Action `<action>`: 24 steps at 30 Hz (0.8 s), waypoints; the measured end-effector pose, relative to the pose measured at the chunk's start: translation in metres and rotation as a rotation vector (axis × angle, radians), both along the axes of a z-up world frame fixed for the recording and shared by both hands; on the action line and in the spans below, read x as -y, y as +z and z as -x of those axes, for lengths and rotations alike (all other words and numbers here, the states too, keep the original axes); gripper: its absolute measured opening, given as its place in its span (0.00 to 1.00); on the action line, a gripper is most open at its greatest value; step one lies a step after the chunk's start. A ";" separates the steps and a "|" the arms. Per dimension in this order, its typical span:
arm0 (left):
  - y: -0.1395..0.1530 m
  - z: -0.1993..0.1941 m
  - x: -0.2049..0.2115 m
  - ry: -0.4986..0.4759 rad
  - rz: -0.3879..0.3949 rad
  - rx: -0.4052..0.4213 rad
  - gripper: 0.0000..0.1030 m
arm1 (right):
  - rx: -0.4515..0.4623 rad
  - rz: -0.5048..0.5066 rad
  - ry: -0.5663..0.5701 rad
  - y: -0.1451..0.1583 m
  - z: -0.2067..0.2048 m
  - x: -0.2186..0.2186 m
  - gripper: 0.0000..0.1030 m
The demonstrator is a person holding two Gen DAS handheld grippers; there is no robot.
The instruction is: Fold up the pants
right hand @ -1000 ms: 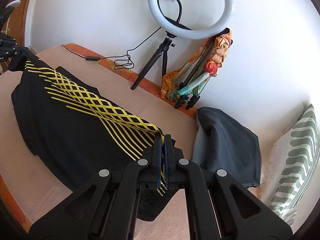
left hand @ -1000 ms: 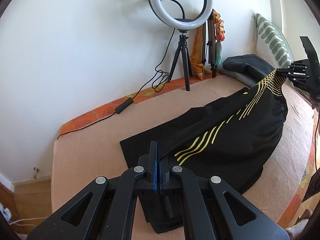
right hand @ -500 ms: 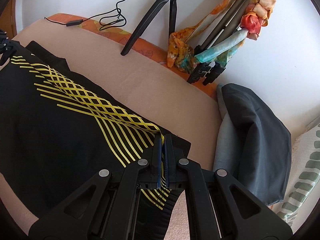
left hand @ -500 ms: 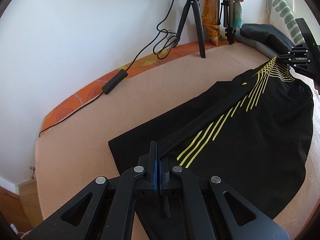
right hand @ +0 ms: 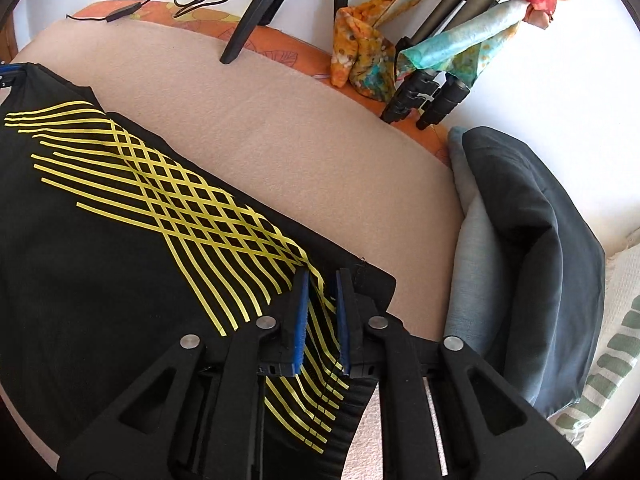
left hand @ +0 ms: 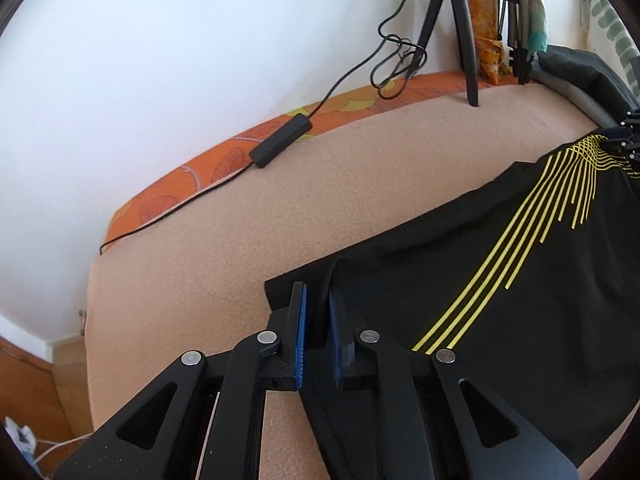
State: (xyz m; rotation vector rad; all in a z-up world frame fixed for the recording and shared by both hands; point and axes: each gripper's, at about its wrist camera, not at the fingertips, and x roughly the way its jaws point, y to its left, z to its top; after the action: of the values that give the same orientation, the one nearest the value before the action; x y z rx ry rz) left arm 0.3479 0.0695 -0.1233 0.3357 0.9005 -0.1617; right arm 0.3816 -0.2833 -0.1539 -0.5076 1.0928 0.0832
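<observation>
Black pants with yellow stripes [left hand: 460,264] lie flat along the beige bed cover [left hand: 280,184]. My left gripper [left hand: 317,294] is open, its blue pads apart over the hem end of the pants. My right gripper [right hand: 323,280] is open over the other end, where the yellow lattice print [right hand: 180,196] runs between the fingers. The pants [right hand: 80,280] lie flat under it. The right gripper also shows at the far right of the left wrist view [left hand: 624,136].
A ring-light tripod [left hand: 460,28] and its cable with a black inline switch [left hand: 280,146] stand along the wall. A folded dark grey garment [right hand: 540,248] and a striped pillow [right hand: 612,360] lie at the right. Colourful scarves [right hand: 372,60] hang on a folded tripod.
Both grippers lowered the pants onto the bed and opened, letting go of the fabric. The pants now lie flat instead of hanging stretched between them.
</observation>
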 end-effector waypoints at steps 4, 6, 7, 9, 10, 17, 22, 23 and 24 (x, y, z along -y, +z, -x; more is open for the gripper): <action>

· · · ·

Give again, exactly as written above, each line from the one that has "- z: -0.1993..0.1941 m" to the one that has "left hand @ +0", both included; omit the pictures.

Solution for this task:
  - z: -0.1993..0.1941 m
  - x: -0.2049..0.2115 m
  - ry: -0.4986..0.4759 rad
  - rz: -0.3879..0.3949 rad
  - rx: -0.4052..0.4213 rad
  - gripper: 0.0000..0.1030 m
arm1 (right):
  - rx: -0.4515..0.4623 rad
  - rz: -0.5048..0.5066 rad
  - ry: -0.5663..0.5701 rad
  - y: -0.1451..0.1583 m
  - z: -0.2067..0.2048 m
  - x: -0.2186..0.2186 m
  - gripper: 0.0000..0.1030 m
The demonstrator is a person holding two Gen DAS handheld grippers; there is no robot.
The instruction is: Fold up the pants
right hand @ -1000 ms: 
left hand @ -1000 ms: 
right hand @ -500 ms: 
left hand @ -500 ms: 
right hand @ +0 ms: 
left hand @ +0 ms: 

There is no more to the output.